EXERCISE AIM - After finding the line with "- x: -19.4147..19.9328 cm" in the data below, set down exactly each line through the one with "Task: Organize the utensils", inclusive, and stop there.

-=-=-=-=-

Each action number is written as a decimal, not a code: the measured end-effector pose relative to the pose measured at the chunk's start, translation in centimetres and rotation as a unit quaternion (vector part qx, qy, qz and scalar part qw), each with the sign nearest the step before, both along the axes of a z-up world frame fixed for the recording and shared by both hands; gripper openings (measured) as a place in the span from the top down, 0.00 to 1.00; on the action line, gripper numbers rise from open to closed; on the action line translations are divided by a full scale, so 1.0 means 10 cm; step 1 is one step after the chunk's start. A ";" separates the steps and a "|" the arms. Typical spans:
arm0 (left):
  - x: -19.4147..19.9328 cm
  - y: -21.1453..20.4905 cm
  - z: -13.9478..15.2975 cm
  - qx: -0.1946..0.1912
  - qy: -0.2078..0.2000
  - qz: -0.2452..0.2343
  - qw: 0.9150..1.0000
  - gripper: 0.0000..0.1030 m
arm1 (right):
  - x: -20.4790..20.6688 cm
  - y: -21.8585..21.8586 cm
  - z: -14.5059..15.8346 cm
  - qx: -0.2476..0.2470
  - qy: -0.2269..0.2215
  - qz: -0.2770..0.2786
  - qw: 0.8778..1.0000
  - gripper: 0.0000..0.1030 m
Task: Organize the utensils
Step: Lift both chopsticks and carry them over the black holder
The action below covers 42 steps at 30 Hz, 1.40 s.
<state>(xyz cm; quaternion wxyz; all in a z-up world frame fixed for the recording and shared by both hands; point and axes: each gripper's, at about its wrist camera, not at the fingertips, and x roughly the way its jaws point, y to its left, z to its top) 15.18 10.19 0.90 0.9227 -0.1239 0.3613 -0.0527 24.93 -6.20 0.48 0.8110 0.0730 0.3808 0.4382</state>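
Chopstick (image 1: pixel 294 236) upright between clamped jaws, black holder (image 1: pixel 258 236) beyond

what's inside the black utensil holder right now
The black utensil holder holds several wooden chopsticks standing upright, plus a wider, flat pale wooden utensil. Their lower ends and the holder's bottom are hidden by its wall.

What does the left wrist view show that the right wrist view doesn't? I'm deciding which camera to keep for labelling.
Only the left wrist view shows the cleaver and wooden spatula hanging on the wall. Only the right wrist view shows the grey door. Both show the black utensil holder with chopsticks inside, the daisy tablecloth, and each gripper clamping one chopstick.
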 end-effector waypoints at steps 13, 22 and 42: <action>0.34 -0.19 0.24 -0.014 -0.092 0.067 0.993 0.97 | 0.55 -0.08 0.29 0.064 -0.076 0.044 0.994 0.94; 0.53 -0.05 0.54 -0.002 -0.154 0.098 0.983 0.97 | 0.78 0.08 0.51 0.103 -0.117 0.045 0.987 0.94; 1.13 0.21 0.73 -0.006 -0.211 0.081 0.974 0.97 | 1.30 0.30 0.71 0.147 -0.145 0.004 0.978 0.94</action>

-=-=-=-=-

WRITTEN SOLUTION -
  - x: -19.4147..19.9328 cm
  - y: -21.1453..20.4905 cm
  - z: -13.9478..15.2975 cm
  - qx: -0.1946..0.1912
  - qy: -0.2078..0.2000
  - qz: -0.2452..0.2343
  - qw: 0.9150..1.0000
  - gripper: 0.0000..0.1030 m
arm1 (right):
  - x: -20.4790..20.6688 cm
  - y: -21.8585..21.8586 cm
  - z: -14.5059..15.8346 cm
  - qx: -0.2476..0.2470
  - qy: -0.2269..0.2215
  - qz: -0.2770..0.2786
  - qw: 0.8778..1.0000
  - gripper: 0.0000..0.1030 m
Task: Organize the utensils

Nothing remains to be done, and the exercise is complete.